_Exercise_.
Retype exactly what appears below from the line containing "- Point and" down to the line containing "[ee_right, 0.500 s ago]", keeping both end lines. Do not include pictures.

_Source material_.
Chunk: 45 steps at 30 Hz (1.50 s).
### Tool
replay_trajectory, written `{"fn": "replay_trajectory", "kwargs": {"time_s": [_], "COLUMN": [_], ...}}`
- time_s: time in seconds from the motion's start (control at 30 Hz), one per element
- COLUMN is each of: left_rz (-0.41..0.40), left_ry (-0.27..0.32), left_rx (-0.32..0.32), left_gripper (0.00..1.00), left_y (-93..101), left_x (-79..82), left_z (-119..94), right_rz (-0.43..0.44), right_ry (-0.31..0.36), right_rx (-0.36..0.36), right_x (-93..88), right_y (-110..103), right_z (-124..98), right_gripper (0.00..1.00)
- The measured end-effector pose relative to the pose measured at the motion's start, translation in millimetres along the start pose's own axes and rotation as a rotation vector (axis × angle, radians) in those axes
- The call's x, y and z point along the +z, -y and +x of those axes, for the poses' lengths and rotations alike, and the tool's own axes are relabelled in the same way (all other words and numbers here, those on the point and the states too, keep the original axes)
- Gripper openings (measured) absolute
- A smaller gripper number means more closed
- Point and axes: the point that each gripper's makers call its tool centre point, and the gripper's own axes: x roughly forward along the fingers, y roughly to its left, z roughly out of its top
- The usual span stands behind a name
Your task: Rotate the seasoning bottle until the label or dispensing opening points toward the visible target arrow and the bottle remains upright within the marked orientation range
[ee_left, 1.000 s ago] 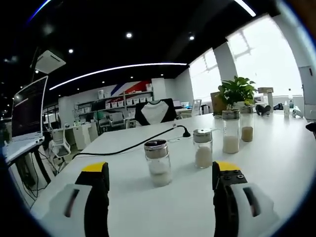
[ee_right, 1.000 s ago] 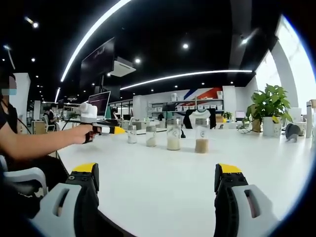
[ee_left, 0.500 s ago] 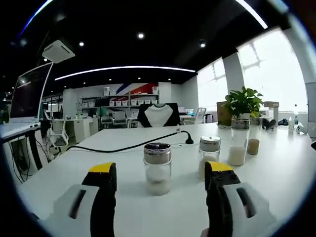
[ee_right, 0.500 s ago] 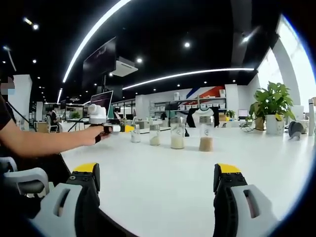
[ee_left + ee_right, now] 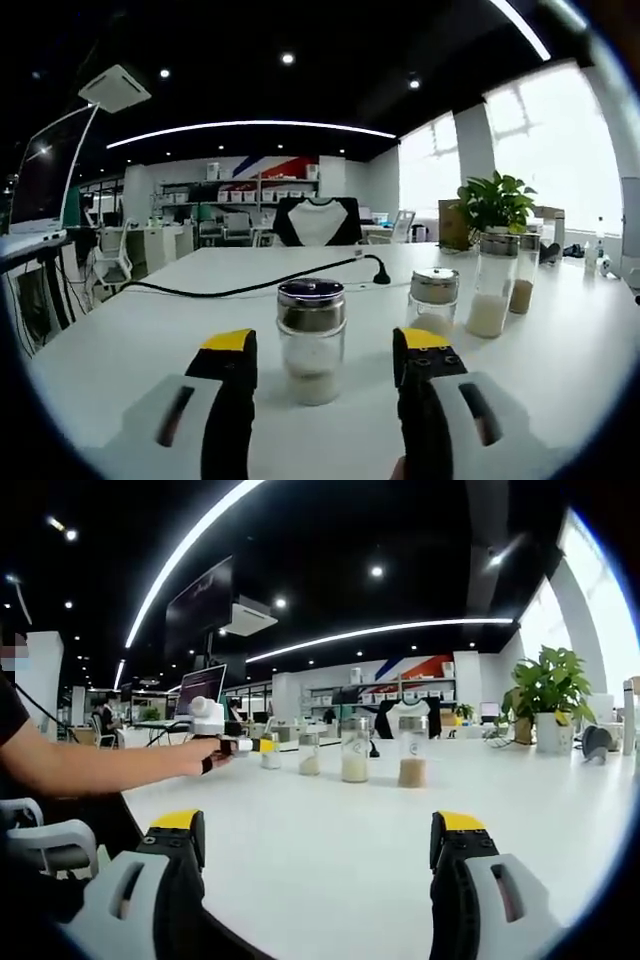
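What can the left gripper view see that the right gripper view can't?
Left gripper view: a black cable lying across the white table, and the nearest seasoning bottle up close between the left gripper's open jaws.

Right gripper view: a person's arm reaching out with the left gripper toward the row, seen from the side, and the right gripper, open over bare table.

Both: four bottles in a row, the potted plant and the far shelves.
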Motion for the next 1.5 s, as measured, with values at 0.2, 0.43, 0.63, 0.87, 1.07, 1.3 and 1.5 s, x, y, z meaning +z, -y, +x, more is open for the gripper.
{"fn": "replay_trajectory", "kwargs": {"time_s": [0.2,0.43,0.63,0.87,1.07,1.3,1.5], "left_rz": [-0.007,-0.024,-0.021,0.006,0.005,-0.011,-0.056], "left_ry": [-0.007,-0.005,0.002,-0.009,-0.007,-0.028,-0.035], "left_rx": [-0.001,0.037,0.043,0.046,0.038,0.03,0.052], "left_gripper": [0.57,0.47,0.38,0.34,0.34,0.33,0.33], "left_y": [-0.6,-11.1,-13.1,-11.5,-11.5,-3.2,-7.2], "left_x": [-2.0,-1.0,-2.2,-7.7,-7.1,-7.4,-7.4], "left_z": [11,18,22,25,23,19,13], "right_rz": [-0.001,0.006,-0.005,-0.005,-0.005,0.002,0.001], "right_ry": [0.008,0.007,0.005,0.016,0.025,0.032,0.045], "right_rx": [-0.003,-0.005,-0.002,0.005,-0.003,-0.011,-0.014], "right_x": [2.4,0.5,0.5,2.0,5.0,4.9,8.9], "right_y": [2,4,3,2,5,10,12], "right_z": [-1,-1,0,-1,-3,-4,-7], "right_gripper": [0.94,0.93,0.92,0.89,0.88,0.87,0.86]}}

_Solution to the exercise_.
- Point and axes: the point that each gripper's makers call its tool centre point, and the gripper's own axes: x roughly forward along the fingers, y roughly to its left, z roughly out of its top
- The usual span stands behind a name
Your task: Rotate the seasoning bottle until the label or dispensing opening points toward the visible target arrow and the bottle remains upright within the marked orientation range
[ee_left, 1.000 s ago] 
[ee_right, 1.000 s ago] 
[ee_left, 0.500 s ago] 
[ee_right, 0.500 s ago] 

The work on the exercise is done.